W Niemczech to poszczególne kraje związkowe odpowiadają za wprowadzanie przepisów dotyczących tzw. pandemii COVID-19. Dotąd nie tylko w Hesji, ale i w kilku innych niemieckich landach wyłącznie instytucje kultury, restauracje i organizatorzy imprez masowych stosowali opcję 2G. Polega ona na tym, że mogą oni sami decydować, czy wpuszczą do swoich pomieszczeń tylko osoby legitymujące się paszportem covidowym i rekonwalescentów, czy też wszystkich – nie stosując żadnej segregacji sanitarnej. Wobec – jak to się określa w żargonie medycznym – wyszczepionych odpowiednią liczbą dawek preparatów, przedsiębiorcy mogą odstąpić od wymogu zachowania dystansu i obowiązku zakładania maseczek.
W Hesji pełna segregacja
12 października tego roku gabinet heskiego premiera Volkera Bouffiera (CDU) zdecydował o nowych obostrzeniach dla Hesji. Teraz zasady 2G zostały rozciągnięte na klientów i przedsiębiorców z sektora detalicznego – przede wszystkim supermarketów, hipermarketów i dyskontów. Trwające rozmowy „o przyszłości” dotyczą również mniejszych sklepów.

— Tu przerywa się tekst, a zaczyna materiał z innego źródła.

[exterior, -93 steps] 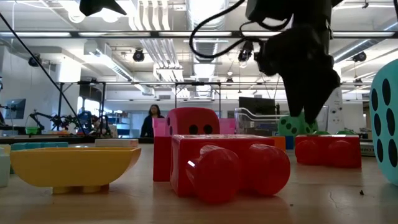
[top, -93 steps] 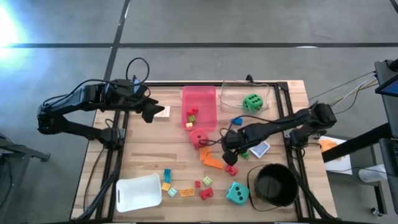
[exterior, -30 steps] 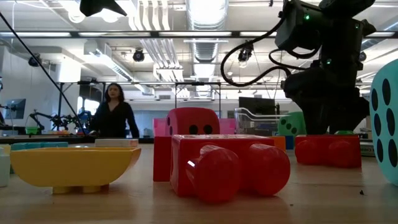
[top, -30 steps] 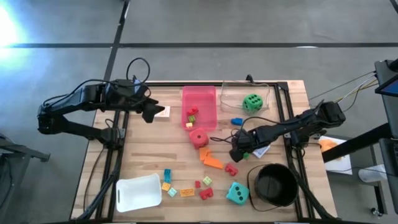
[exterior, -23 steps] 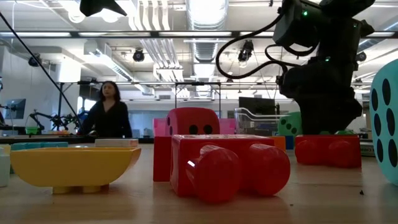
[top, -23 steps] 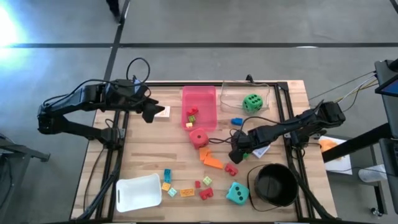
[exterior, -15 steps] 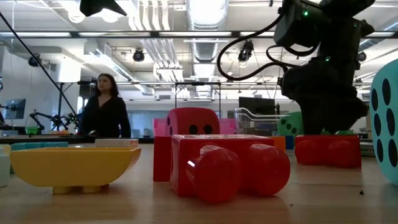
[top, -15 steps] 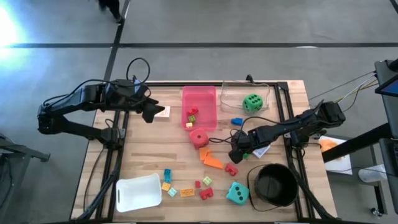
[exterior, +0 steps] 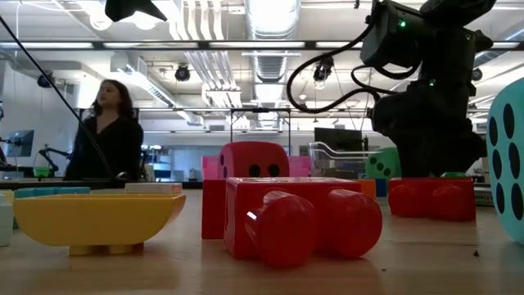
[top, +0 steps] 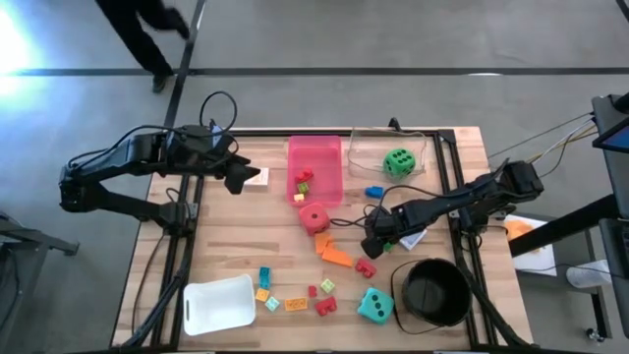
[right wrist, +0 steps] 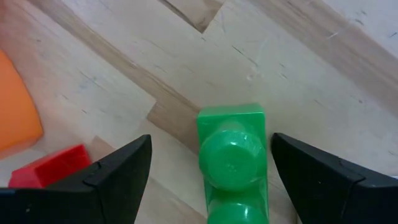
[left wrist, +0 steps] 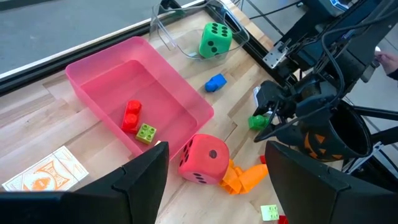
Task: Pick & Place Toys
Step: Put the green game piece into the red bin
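Observation:
A small green brick (right wrist: 231, 158) lies on the table right of centre (top: 387, 242). My right gripper (right wrist: 211, 139) points down over it, open, one finger on each side of the brick, and I see no touch. My left gripper (left wrist: 216, 146) hangs open and empty high over the table's far left (top: 236, 178). A red die (top: 314, 217) rests on the table below the pink tray (top: 316, 149). A green die (top: 398, 162) sits in a clear tray. A teal die (top: 374, 306) stands near the front edge. In the low view, my right gripper's fingertips are hidden behind a red brick (exterior: 431, 199).
A black bucket (top: 432, 292) stands at the near right and a white tray (top: 218, 305) at the near left. Orange pieces (top: 334, 251), a red brick (top: 365, 267), a blue brick (top: 374, 192) and a card (top: 414, 237) lie around my right gripper. A person (exterior: 106, 131) stands beyond the table.
Neither arm nor any toy has moved in the last second. A person in the room beyond the table has walked on, leftward in the low view.

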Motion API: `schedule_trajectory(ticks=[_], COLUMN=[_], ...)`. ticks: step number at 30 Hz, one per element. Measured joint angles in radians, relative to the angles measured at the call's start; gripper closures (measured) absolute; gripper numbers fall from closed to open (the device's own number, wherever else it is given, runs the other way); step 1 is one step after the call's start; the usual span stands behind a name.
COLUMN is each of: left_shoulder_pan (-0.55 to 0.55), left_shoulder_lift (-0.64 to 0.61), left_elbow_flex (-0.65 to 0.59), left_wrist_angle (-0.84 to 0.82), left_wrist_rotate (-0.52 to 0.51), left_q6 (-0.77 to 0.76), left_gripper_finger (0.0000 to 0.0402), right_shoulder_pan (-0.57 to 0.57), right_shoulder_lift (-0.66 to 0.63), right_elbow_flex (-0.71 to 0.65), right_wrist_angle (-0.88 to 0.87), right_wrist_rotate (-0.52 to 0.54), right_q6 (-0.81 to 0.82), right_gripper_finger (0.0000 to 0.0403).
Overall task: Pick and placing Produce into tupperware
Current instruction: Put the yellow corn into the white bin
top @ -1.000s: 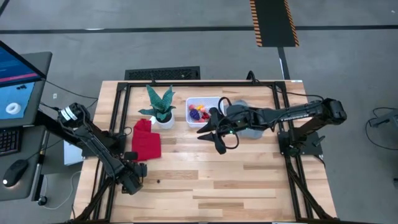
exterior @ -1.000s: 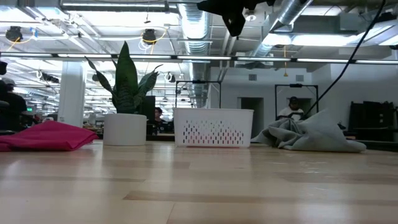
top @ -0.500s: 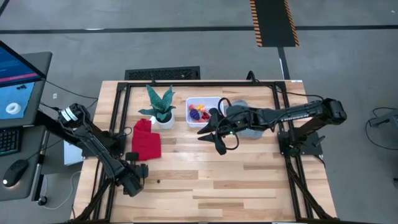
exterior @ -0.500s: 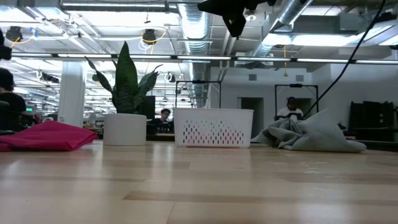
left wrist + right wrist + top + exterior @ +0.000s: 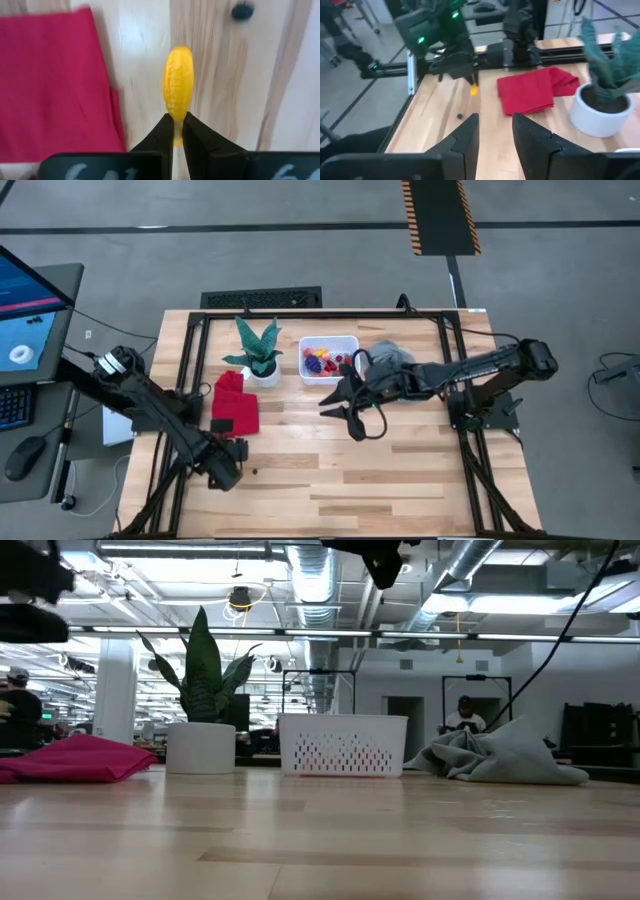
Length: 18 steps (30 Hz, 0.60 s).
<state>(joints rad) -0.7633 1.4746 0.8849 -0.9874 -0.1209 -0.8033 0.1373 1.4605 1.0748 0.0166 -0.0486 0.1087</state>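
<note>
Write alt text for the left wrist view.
The left gripper, its two dark fingers shut, pinches the lower tip of a small yellow toy corn piece above the light wooden table. A red cloth lies beside it, and a small dark round bit lies farther off.

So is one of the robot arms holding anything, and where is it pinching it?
Yes. The left gripper is shut on a yellow piece of produce, pinching its lower end. The right gripper is open and holds nothing.
</note>
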Motion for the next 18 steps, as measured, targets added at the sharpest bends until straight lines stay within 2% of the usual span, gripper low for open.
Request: schedule_trajectory(ticks=[7,18], left_shoulder_pan=[0.104,0.282], left_shoulder_lift=[0.000,-0.001], left_elbow_flex=[0.079,0.206], left_wrist_angle=[0.027,0.072], left_wrist_rotate=[-0.024,-0.023], left_q6=[0.141,0.336], left_gripper_finger=[0.0377,0.0384], right_shoulder_pan=[0.034,0.039], right_shoulder_lift=[0.000,0.024], right_elbow_flex=[-0.071,-0.314], right_wrist_angle=[0.073,0.458], right_wrist_rotate=[0.000,0.001], right_q6=[-0.012,0.026], right_gripper_finger=[0.0274,0.0264])
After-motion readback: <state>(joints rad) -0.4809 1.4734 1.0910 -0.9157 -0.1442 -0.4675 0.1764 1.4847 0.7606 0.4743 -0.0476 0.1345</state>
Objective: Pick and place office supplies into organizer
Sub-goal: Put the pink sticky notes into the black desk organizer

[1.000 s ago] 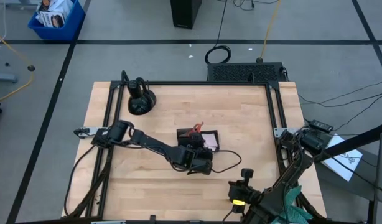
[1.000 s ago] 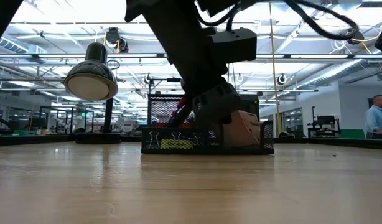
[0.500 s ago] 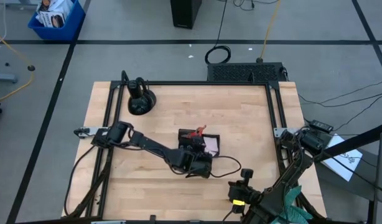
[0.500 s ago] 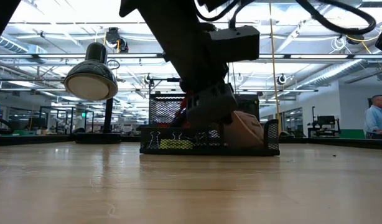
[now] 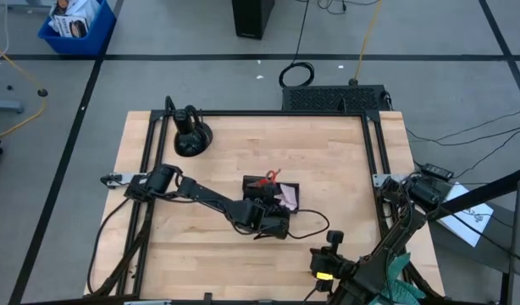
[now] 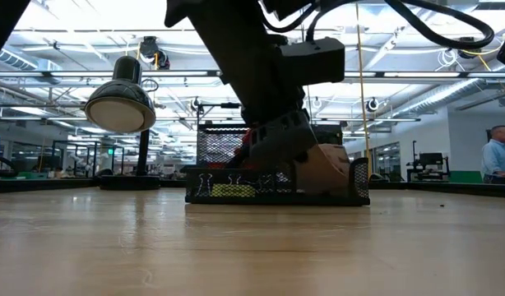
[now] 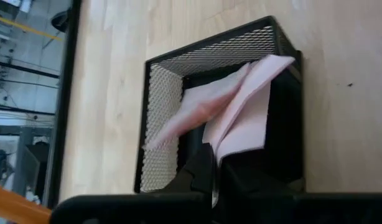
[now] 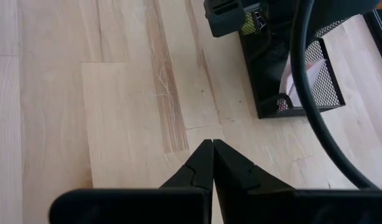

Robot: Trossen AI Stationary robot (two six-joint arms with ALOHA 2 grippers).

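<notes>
Since the earlier frame my left gripper (image 7: 209,163) had pinched shut on the pink notepad (image 7: 231,106), crumpling it in the organizer (image 7: 163,112). Its sheets looked light and floppy; I'd have gripped the bound edge. The right gripper (image 8: 211,155) sat closed, empty.

A light wooden table (image 5: 328,161) in a black frame stands on a grey floor (image 5: 158,76) crossed by dark lines, with a blue bin (image 5: 76,25) near one corner. Beyond it lies a large hall with bright ceiling strip lights (image 6: 63,37), and a person (image 6: 499,156) stands at the far side.
</notes>
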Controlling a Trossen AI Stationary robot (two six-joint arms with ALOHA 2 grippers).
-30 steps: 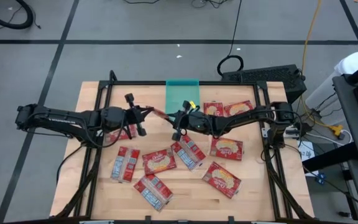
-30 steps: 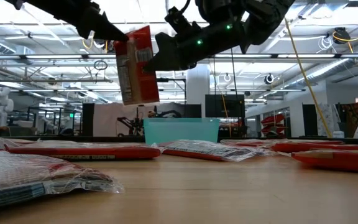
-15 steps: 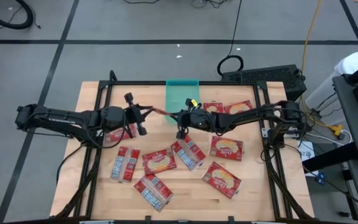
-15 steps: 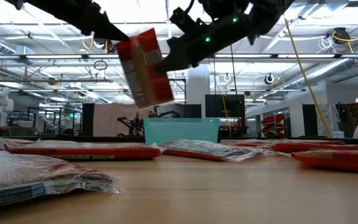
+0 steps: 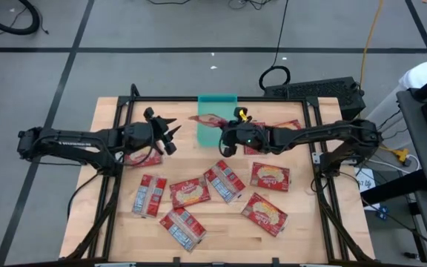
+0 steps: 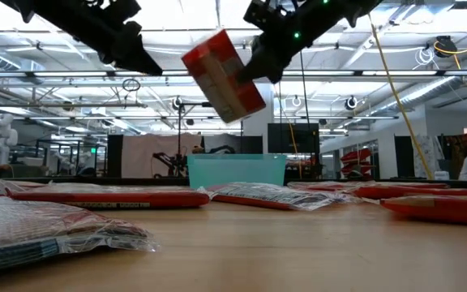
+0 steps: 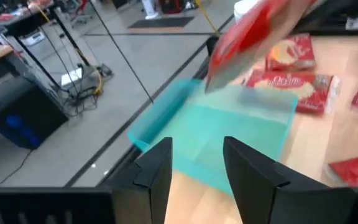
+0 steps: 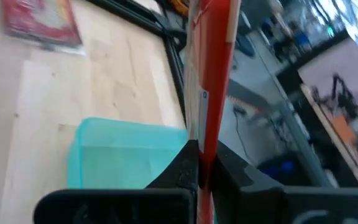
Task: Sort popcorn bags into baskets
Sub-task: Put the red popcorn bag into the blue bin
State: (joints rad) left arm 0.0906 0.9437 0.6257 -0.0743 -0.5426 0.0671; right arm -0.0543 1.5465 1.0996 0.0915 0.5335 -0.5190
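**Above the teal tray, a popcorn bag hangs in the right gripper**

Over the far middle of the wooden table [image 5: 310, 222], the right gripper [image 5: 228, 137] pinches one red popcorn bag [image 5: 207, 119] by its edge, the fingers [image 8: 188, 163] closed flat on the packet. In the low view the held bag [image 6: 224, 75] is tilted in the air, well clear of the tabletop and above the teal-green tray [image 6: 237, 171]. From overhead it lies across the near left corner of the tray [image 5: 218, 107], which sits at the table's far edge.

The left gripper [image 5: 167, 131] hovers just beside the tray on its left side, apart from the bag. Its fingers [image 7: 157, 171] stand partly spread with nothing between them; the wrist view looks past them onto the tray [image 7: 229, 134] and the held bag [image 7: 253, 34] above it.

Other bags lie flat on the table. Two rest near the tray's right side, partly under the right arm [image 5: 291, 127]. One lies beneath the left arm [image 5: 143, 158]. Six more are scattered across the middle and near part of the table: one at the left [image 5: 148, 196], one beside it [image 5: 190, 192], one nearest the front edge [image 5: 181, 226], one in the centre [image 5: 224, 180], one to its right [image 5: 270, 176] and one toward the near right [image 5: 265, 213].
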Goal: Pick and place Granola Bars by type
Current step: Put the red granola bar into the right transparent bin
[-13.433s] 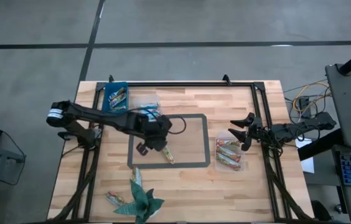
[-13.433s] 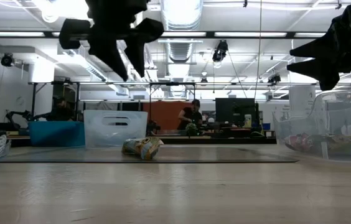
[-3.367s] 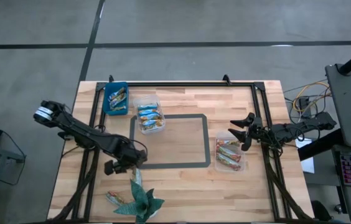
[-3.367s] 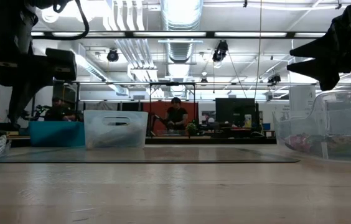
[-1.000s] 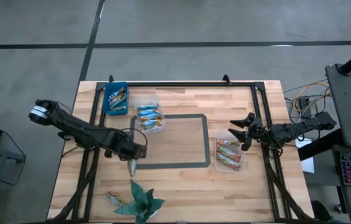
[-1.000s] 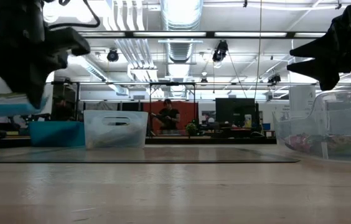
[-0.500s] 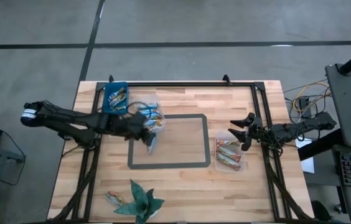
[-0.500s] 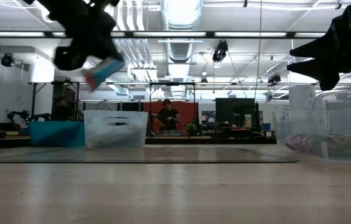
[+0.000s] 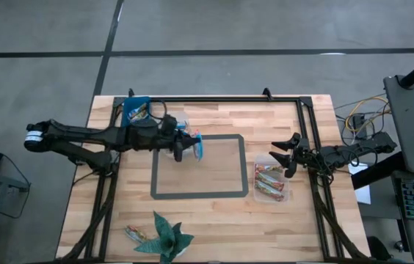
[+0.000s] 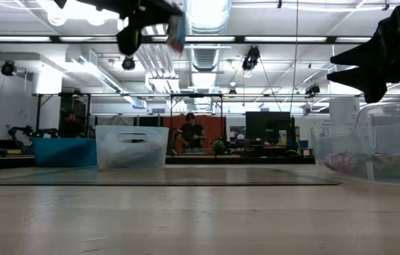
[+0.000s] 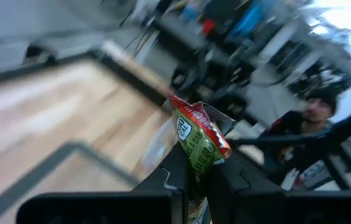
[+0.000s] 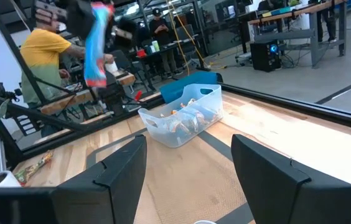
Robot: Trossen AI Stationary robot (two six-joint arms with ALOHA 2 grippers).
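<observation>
My left gripper (image 9: 189,146) hangs high over the far left corner of the black outline, shut on one granola bar (image 9: 197,147). The bar's wrapper shows green with a red end in the left wrist view (image 11: 196,142) and blue with a red end in the right wrist view (image 12: 95,42). Right under the gripper a clear tub (image 9: 184,129) holds blue bars. A second clear tub (image 9: 255,173) near my right gripper (image 9: 281,152) holds brown and red bars (image 9: 269,181). That gripper hovers open at the table's right side. One more bar (image 9: 136,233) lies by the green paper figure. My left gripper pinches the bar between its two fingers (image 11: 170,169) at the bar's lower part (image 11: 198,167). The bar's red end (image 11: 194,111) sticks out past the fingertips. The bar is lifted clear, high above the table (image 10: 177,30).
A blue tub (image 9: 136,114) with bars stands at the far left corner. The green paper figure (image 9: 165,235) lies at the near edge. A black rectangular outline (image 9: 200,196) marks the middle of the table. Black frame rails run along left, right and far edges. People are in the room behind.
My left gripper, carrying the bar, has swung from the near left side of the outline toward the far edge and to the right, rising as it went. It has turned, so the bar now points toward the table's right. The right arm kept still.
</observation>
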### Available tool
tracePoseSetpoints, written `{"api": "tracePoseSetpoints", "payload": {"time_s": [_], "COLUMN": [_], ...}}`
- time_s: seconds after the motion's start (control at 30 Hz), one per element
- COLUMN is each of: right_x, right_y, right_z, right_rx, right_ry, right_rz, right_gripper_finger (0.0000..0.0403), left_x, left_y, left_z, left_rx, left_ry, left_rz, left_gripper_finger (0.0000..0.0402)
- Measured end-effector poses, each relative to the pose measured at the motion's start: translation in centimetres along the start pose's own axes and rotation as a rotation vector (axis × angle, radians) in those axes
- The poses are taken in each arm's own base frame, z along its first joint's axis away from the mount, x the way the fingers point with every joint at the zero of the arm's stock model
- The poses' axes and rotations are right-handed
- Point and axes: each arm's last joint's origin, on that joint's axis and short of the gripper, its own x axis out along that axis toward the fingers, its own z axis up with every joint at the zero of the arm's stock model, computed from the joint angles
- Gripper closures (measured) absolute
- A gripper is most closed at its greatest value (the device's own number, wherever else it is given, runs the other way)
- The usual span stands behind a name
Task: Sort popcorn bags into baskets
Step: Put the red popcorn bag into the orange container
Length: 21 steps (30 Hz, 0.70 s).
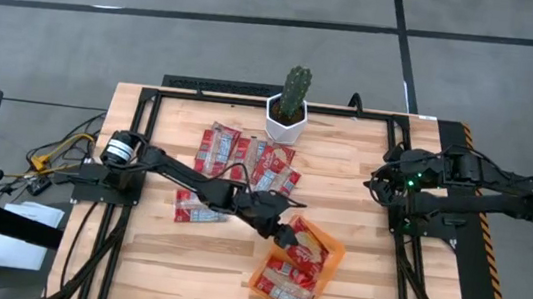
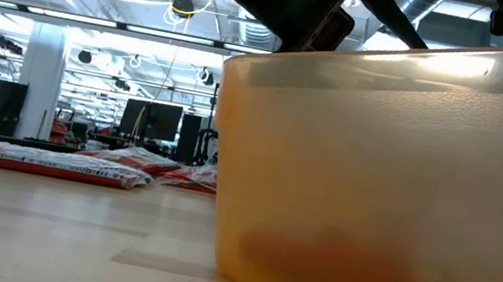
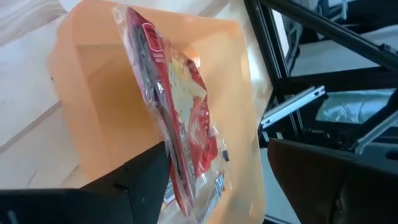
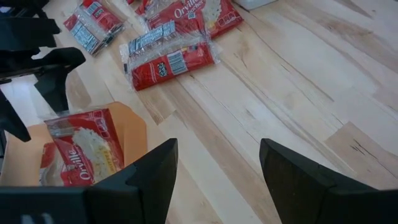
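Pale wood planks form the table [image 1: 341, 198], ringed by a black frame, with a cactus pot [image 1: 289, 114] at its far edge. Left fingers [image 1: 289, 237] reach out over the near middle and are closed on a bag [image 3: 180, 130], pinching its edge so it hangs tilted over the orange tray [image 1: 332, 263]. Below the fingers, the tray already holds another bag [image 1: 286, 283] lying flat. Behind the fingers, toward the pot, a cluster of bags [image 1: 250, 158] lies on the table, and one more bag [image 1: 198, 206] lies alone beside the left arm. Right fingers [image 1: 381, 180] wait spread apart, holding nothing, well apart from the tray at the table's right edge.
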Motion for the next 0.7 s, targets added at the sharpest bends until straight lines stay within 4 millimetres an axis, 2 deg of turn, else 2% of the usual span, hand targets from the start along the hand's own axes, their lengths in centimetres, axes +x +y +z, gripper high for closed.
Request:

Jako uzasadnienie tego kontrowersyjnego ruchu politycy podają odnotowywany wzrost zakażeń koronawirusem. Według znanego w Niemczech wirusologa Christiana Drostena, w niektórych miejscach w Niemczech liczba przypadków ponownie wzrasta, co oznacza nadejście nowej, jesienno-zimowej fali infekcji COVID-19.
Warto zachować czujność
– Zakładamy, że ta opcja 2G będzie nie będzie używana na co dzień i biznesy z niej nie skorzystają – uspakaja w mediach Volger Bouffier. – Ale oznacza to również, że bez stosowania zasad 2G nadal obowiązują wymogi dotyczące odległości i masek.
Supermarkety w Niemczech cały czas podlegają obostrzeniom. Klienci muszą nosić maski FFP2 oraz korzystać ze sklepowych koszy i koszyków na zakupy, co pozwala pracownikom kontrolować liczbę klientów. Zaleca się, by zachowywać limit jednej osoby na dwadzieścia metrów kwadratowych placówki.
W Polsce niektóre media non stop „grzeją” temat pandemii, co – pomimo oficjalnych zaprzeczeń rządowych oficjeli – można postrzegać jako przygotowywanie społeczeństwa do wprowadzenia kolejnych obostrzeń. Z tego, co pojawia się w mediach można wywnioskować, że cmentarze nie zostaną w tym roku zamknięte w Święto Zmarłych. Jest to także dobra wiadomość dla drobnego handlu. Tak zwaną kulminację fali infekcji i hospitalizacji COVID-19 eksperci przewidują na połowę grudnia.
Przedsiębiorcy powinni być więc czujni. Nieraz łamano już deklaracje w sprawie obostrzeń i lockdownów oraz bezrefleksyjnie stosowano kalki rozwiązań z innych krajów europejskich.